Output the data that follows, keeping every line identical.

(Beginning of SOURCE MATERIAL)

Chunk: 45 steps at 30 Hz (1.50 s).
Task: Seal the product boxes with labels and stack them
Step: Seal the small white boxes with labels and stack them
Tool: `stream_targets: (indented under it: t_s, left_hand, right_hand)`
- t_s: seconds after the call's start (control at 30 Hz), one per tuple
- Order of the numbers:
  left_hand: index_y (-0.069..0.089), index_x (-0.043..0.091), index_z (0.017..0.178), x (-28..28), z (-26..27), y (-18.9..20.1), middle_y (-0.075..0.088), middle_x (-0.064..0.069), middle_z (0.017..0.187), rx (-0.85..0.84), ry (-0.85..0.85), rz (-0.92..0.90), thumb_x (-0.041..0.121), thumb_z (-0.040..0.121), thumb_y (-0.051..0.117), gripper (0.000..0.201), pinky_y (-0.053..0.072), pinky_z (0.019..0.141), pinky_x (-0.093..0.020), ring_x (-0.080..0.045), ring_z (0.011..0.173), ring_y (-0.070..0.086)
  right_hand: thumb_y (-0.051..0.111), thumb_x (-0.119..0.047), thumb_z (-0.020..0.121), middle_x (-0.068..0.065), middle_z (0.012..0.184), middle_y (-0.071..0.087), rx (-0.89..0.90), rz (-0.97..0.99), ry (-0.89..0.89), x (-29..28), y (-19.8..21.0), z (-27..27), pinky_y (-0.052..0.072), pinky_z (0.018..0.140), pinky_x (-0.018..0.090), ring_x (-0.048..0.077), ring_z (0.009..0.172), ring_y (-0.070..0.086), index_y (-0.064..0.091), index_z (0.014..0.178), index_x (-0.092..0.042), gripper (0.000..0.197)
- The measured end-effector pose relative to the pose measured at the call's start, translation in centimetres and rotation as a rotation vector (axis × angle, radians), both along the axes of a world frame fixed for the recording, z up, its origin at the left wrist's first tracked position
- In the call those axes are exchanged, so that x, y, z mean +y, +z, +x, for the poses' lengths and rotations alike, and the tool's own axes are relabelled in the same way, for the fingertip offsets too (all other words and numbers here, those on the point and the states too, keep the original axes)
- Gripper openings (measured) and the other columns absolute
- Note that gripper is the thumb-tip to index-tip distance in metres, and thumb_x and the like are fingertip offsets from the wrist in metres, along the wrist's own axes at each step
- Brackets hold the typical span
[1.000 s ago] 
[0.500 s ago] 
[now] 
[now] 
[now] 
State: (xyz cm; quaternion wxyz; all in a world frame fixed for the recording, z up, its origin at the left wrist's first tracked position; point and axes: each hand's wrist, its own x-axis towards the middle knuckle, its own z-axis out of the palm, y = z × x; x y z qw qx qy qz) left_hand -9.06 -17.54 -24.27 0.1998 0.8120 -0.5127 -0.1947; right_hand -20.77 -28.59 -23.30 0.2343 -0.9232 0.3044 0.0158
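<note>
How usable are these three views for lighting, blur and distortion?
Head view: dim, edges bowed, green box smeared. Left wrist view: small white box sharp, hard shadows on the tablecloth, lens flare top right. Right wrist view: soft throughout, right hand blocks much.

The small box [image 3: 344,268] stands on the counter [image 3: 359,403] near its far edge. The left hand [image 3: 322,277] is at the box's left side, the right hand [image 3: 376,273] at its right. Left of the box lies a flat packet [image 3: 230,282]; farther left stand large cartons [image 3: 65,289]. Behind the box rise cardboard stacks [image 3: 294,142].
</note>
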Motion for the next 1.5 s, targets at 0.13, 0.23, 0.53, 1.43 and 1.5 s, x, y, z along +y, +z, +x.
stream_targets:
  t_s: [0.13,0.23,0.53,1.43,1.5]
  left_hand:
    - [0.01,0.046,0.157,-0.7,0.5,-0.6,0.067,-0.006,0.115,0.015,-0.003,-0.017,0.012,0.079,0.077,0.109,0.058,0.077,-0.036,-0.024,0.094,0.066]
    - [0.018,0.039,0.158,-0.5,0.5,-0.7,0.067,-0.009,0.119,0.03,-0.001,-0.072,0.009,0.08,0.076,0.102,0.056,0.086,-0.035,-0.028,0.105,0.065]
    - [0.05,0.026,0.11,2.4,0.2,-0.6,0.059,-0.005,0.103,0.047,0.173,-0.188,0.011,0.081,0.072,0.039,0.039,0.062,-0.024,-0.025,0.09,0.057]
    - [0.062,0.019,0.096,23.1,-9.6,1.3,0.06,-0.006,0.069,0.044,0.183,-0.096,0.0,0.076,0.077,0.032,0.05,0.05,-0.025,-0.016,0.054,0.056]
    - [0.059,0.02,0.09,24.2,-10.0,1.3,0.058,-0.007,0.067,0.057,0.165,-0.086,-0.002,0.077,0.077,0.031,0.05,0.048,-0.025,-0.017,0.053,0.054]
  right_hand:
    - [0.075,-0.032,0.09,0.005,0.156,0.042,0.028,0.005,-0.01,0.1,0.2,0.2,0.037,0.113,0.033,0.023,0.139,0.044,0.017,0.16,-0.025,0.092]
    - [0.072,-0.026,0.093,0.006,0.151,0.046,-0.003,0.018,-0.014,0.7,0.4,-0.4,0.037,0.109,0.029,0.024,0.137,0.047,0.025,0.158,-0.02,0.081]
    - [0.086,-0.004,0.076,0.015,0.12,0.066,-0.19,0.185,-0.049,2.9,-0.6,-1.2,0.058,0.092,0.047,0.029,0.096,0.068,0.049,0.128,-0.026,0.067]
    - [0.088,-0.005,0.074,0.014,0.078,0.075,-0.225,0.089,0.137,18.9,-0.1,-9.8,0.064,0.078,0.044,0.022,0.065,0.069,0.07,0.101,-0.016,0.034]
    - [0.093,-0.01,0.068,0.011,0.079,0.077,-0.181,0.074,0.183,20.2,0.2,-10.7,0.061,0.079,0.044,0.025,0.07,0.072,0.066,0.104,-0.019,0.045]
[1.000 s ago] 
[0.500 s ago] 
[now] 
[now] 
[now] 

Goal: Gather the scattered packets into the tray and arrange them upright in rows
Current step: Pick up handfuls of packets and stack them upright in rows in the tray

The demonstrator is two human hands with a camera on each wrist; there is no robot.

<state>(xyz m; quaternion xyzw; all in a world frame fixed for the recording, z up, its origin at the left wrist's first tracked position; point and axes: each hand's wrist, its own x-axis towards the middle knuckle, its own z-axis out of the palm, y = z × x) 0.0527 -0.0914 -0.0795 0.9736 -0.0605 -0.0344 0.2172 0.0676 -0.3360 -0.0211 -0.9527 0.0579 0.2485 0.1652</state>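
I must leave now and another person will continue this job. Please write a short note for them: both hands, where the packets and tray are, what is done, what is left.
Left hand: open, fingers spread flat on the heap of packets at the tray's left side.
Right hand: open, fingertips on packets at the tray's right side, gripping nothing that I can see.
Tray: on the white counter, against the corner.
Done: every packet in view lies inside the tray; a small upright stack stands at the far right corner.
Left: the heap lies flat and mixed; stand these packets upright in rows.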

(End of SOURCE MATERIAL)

YOUR RESPONSE ->
Chunk: 45 steps at 30 Hz (1.50 s).
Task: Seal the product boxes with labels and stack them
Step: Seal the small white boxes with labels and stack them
Tool: `stream_targets: (indented under it: t_s, left_hand, right_hand)`
- t_s: seconds after the call's start (control at 30 Hz), one per tuple
- Order of the numbers:
  left_hand: index_y (-0.069..0.089), index_x (-0.043..0.091), index_z (0.017..0.178), x (-28..28), z (-26..27), y (-18.9..20.1), middle_y (-0.075..0.088), middle_x (-0.064..0.069), middle_z (0.017..0.187), rx (-0.85..0.84), ry (-0.85..0.85), rz (-0.92..0.90), thumb_x (-0.041..0.121), thumb_z (-0.040..0.121), thumb_y (-0.051..0.117), gripper (0.000..0.201), pinky_y (-0.053..0.072), pinky_z (0.019..0.141), pinky_x (-0.093..0.020), ring_x (-0.080..0.045), ring_z (0.011..0.173), ring_y (-0.070..0.086)
  right_hand: thumb_y (-0.051..0.111), thumb_x (-0.119..0.047), thumb_z (-0.020..0.121), middle_x (-0.068..0.065), middle_z (0.012..0.184), middle_y (-0.071..0.087), rx (-0.89..0.90), rz (-0.97..0.99), ry (-0.89..0.89), x (-29..28), y (-19.8..21.0), z (-27..27), pinky_y (-0.052..0.072), pinky_z (0.018..0.140), pinky_x (-0.018..0.090), ring_x (-0.048..0.077), ring_z (0.009..0.172), ring_y (-0.070..0.086), index_y (-0.064..0.091), index_z (0.014..0.178), index_x (-0.092..0.042), gripper (0.000..0.197)
- The measured end-effector pose relative to the pose measured at the call's start, translation in centimetres and rotation as a rotation vector (axis × angle, radians), both along the axes of a world frame fixed for the recording, z up, its origin at the left wrist's first tracked position
- In the call those axes are exchanged, so that x, y, z mean +y, +z, +x, for the poses' lengths and rotations alike, and the tool's own axes are relabelled in the same way, for the fingertip offsets too (all other words and numbers here, those on the point and the states too, keep the original axes)
- Gripper openings (measured) and the other columns absolute
- Note that gripper is the thumb-tip to index-tip distance in metres, and thumb_x and the like are fingertip offsets from the wrist in metres, along the wrist's own axes at each step
- Brackets hold the typical span
[1.000 s ago] 
[0.500 s ago] 
[now] 
[now] 
[now] 
State: (xyz cm; quaternion wxyz; all in a world frame fixed for the recording, z up, its origin at the left wrist's first tracked position; point and axes: each hand's wrist, its own x-axis towards the middle knuckle, its own z-axis out of the palm, y = z × x; x y z qw qx qy qz) left_hand -9.06 -17.54 -24.27 0.1998 0.8120 -0.5127 -0.1947; right_hand -20.77 -28.59 -23.30 0.2343 -0.9232 0.3044 0.0158
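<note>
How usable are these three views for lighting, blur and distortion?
Head view: dim, edges bowed, green box smeared. Left wrist view: small white box sharp, hard shadows on the tablecloth, lens flare top right. Right wrist view: soft throughout, right hand blocks much.

The small box [image 3: 344,268] stands on the counter [image 3: 359,403] near its far edge. The left hand [image 3: 322,277] is at the box's left side, the right hand [image 3: 376,273] at its right. Left of the box lies a flat packet [image 3: 230,282]; farther left stand large cartons [image 3: 65,289]. Behind the box rise cardboard stacks [image 3: 294,142].
</note>
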Motion for the next 1.5 s, targets at 0.13, 0.23, 0.53, 1.43 and 1.5 s, x, y, z along +y, +z, +x.
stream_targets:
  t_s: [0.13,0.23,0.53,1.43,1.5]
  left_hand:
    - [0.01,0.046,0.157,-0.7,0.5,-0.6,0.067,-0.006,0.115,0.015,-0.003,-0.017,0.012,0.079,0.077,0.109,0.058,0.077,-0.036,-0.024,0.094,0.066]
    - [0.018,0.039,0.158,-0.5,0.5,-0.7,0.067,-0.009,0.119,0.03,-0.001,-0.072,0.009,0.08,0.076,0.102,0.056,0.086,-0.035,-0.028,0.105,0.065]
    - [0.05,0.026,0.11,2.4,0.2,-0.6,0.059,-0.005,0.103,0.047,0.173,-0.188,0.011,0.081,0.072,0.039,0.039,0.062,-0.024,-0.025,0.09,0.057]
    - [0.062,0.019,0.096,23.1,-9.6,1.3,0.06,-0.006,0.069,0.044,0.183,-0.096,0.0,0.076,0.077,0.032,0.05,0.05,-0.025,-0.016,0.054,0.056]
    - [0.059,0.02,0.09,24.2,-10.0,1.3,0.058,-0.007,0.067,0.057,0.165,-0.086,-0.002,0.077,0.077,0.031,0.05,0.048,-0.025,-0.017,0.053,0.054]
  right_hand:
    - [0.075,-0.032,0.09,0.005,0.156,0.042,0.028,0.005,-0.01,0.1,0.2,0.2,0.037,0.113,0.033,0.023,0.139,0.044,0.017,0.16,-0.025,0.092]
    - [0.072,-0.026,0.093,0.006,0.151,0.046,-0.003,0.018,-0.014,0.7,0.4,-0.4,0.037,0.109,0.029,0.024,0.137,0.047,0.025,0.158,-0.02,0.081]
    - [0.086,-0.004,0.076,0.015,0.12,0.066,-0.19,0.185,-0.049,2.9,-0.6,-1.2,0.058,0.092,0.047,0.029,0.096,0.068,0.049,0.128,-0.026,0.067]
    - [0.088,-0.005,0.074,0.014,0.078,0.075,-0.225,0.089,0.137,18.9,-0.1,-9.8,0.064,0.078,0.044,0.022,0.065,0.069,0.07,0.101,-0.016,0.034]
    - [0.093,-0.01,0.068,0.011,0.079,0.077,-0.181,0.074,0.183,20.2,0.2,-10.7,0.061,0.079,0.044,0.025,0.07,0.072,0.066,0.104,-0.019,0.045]
[1.000 s ago] 
[0.500 s ago] 
[now] 
[now] 
[now] 

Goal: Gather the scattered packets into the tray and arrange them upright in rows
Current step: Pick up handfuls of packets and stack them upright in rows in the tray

The demonstrator is two human hands with a camera on each wrist; there is no robot.

<state>(xyz m; quaternion xyzw; all in a world frame fixed for the recording, z up, its origin at the left wrist's first tracked position; point and axes: each hand's wrist, its own x-axis towards the middle knuckle, its own z-axis out of the palm, y = z × x) 0.0527 -0.0914 -0.0795 0.9736 -0.0605 -0.0344 0.2172 0.0676 -0.3360 -0.0211 -0.9527 0.0579 0.2485 0.1652</state>
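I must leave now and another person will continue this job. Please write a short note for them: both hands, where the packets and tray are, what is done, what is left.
Left hand: open, fingers spread flat on the heap of packets at the tray's left side.
Right hand: open, fingertips on packets at the tray's right side, gripping nothing that I can see.
Tray: on the white counter, against the corner.
Done: every packet in view lies inside the tray; a small upright stack stands at the far right corner.
Left: the heap lies flat and mixed; stand these packets upright in rows.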

No further output is required.